Anjas mengambil nafas dan meneguk sisa terakhir air putih di gelasnya.

“Supaya mudah, orang yang taat beribadah dan akhlaknya mulia kita beri poin sembilan.”

“Boleh…” Luluk sudah mulai tak sabar ingin menyerang.

“Karena aku lebih menghargai akhlak mulia dibandingkan sekedar menjalankan kewajiban ibadah, maka menurutku mereka yang berakhlak mulia lebih baik dari pada yang rajin sholat sedangkan perilakunya busuk. Ya… aku kasih poin enam lah.” Anjas langsung menunjukkan posisi yang jelas.

“Tapi, apa guna punya budi pekerti baik sedangkan ibadahnya jeblok?” Luluk mulai menjalankan serangannya.

”Memang tidak berguna teman, tapi dia masih lebih baik,” jawab Anjas.

“Loh, tidak bisa begitu. Ibadah itu modal kita untuk jalani hidup selepas di dunia ini. Menurutku yang rajin ibadah lebih baik lah daripada yang sekedar berperilaku baik.” Luluk tambah ngegas.

”Oke, kamu kasih poin berapa dia kalau begitu?” tanya Anjas balik.

“Hm… harus lebih tinggi dari pilihanmu, enam koma lima lah. Ha..ha…” Luluk merasa mulai memegang kendali.

“Kalau begitu aku ikut kamu deh, aku kasih dia poin enam koma satu. Kalau digabung, si rajin sholat tapi berakhlak buruk dapat nilai rata-rata berapa?” Anjas mendukung pilihan Luluk sambil meminta temannya itu menghitung di kalkulator hapenya.

“Hm… sebentar.”

“6,3 Njas!” seru Luluk beberapa detik kemudian. Ia senang karena berhasil menang sekaligus mendapatkan sekutu opini malam itu.

”Ya…ya.., aku setuju pilihanmu. Dia memang lebih baik. Tapi, bagiku mereka sama-sama tidak baik karena keduanya hanya dapat C.” Lanjut Anjas.

”Loh tapi kan sudah jelas pemenangnya,” Luluk protes.

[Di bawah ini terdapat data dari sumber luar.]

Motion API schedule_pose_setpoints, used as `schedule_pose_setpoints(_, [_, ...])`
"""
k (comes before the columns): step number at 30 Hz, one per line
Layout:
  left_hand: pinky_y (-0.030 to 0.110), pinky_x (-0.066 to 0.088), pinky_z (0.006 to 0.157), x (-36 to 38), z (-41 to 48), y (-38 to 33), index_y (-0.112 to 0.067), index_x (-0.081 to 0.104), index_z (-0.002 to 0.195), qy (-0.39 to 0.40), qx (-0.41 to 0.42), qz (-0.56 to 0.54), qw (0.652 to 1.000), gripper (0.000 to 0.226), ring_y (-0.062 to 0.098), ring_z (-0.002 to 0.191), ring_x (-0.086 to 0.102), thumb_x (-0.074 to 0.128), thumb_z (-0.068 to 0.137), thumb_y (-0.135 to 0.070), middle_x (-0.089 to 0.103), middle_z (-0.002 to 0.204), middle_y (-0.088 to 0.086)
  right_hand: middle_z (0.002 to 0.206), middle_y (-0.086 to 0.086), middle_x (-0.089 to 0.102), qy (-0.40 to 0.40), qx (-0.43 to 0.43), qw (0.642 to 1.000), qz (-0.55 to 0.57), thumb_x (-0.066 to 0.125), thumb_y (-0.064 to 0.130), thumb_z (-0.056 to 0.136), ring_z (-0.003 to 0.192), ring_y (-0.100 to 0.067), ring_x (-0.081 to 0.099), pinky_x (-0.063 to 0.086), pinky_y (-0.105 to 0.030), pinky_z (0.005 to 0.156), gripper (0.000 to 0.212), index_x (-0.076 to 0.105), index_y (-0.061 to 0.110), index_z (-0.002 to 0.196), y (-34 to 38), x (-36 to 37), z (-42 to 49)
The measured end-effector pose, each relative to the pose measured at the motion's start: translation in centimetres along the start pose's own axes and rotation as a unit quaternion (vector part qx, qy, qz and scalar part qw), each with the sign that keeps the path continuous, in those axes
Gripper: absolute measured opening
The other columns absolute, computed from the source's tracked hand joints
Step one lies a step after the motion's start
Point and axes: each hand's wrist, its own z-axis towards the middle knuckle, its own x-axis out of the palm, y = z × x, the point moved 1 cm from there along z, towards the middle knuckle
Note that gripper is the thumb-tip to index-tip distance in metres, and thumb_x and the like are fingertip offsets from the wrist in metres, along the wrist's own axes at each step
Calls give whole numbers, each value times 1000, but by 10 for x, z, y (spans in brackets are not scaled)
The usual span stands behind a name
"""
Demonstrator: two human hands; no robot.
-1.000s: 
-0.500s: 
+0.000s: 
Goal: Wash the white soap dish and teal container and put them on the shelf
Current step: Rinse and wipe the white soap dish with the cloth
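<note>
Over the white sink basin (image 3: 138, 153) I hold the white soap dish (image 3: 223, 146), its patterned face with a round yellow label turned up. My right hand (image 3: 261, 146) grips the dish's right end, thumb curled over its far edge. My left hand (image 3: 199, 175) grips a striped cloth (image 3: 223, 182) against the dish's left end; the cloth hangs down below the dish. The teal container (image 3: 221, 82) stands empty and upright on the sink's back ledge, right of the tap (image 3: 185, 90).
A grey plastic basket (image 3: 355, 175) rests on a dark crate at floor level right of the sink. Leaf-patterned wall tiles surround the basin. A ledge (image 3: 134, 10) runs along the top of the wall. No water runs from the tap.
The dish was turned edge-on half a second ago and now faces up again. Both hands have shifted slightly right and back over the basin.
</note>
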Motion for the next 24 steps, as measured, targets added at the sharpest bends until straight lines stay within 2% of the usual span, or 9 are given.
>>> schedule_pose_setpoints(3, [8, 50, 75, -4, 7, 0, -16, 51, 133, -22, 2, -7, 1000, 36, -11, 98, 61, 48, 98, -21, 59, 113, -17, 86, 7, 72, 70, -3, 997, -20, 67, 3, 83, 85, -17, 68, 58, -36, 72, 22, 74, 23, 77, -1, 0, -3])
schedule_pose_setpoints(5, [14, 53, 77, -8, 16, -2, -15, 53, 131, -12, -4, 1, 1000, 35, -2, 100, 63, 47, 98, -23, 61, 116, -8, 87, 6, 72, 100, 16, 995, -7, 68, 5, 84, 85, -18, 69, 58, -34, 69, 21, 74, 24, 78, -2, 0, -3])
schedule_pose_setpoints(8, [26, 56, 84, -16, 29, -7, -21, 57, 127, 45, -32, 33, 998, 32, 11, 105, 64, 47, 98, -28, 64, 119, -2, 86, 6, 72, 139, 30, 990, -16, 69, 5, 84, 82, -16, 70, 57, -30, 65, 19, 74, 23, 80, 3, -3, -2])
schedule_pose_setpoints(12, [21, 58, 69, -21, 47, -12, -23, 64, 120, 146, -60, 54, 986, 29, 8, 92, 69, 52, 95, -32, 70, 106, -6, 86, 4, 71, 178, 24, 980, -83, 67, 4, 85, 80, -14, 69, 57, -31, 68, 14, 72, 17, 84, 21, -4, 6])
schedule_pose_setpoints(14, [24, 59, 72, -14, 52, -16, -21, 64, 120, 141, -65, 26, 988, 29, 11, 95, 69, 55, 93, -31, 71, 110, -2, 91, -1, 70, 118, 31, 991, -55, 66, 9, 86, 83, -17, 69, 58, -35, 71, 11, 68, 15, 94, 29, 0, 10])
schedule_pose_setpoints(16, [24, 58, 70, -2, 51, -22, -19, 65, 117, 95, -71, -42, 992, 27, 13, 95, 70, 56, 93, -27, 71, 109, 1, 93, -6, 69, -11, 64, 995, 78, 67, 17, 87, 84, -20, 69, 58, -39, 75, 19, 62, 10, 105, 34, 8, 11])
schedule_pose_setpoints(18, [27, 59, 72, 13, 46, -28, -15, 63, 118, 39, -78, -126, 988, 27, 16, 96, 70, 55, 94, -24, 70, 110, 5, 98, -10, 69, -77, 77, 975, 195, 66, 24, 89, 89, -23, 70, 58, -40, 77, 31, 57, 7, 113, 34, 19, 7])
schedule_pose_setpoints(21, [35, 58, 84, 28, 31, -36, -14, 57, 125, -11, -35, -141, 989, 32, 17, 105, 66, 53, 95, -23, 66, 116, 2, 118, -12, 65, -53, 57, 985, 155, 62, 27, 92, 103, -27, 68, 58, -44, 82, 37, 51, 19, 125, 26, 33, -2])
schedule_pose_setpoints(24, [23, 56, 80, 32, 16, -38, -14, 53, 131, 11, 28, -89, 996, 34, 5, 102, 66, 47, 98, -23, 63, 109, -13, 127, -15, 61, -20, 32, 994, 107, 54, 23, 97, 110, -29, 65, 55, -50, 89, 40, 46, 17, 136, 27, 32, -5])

“Mereka sama saja Luk. Sama-sama dapat C. Kenapa kita harus meributkan mereka yang hanya dapat grade C? Buatku grade A lebih baik dan ia pemenang yang sejati.” pungkas Anjas sambil berdiri dan pamit ke toilet.

Luluk masih berusaha mencerna kata-kata Anjas. Sejak awal dia tidak ingin membahas orang yang dapat nilai A. Pertanyaannya kan mana yang lebih baik dari yang sama-sama dapat C. Kenapa kesimpulannya malah yang lebih baik yang dapat A?

Luluk merasa dikerjai oleh temannya ini. Ia mau melancarkan serangan lagi sepulang Luluk kembali dari toilet. Tapi sampai pertandingan yang dinanti mulai tanyang, Anjas belum kembali. Ternyata dia izin pergi ke toilet rumahnya dan selepas itu nonton bola di ruang tamunya sendiri.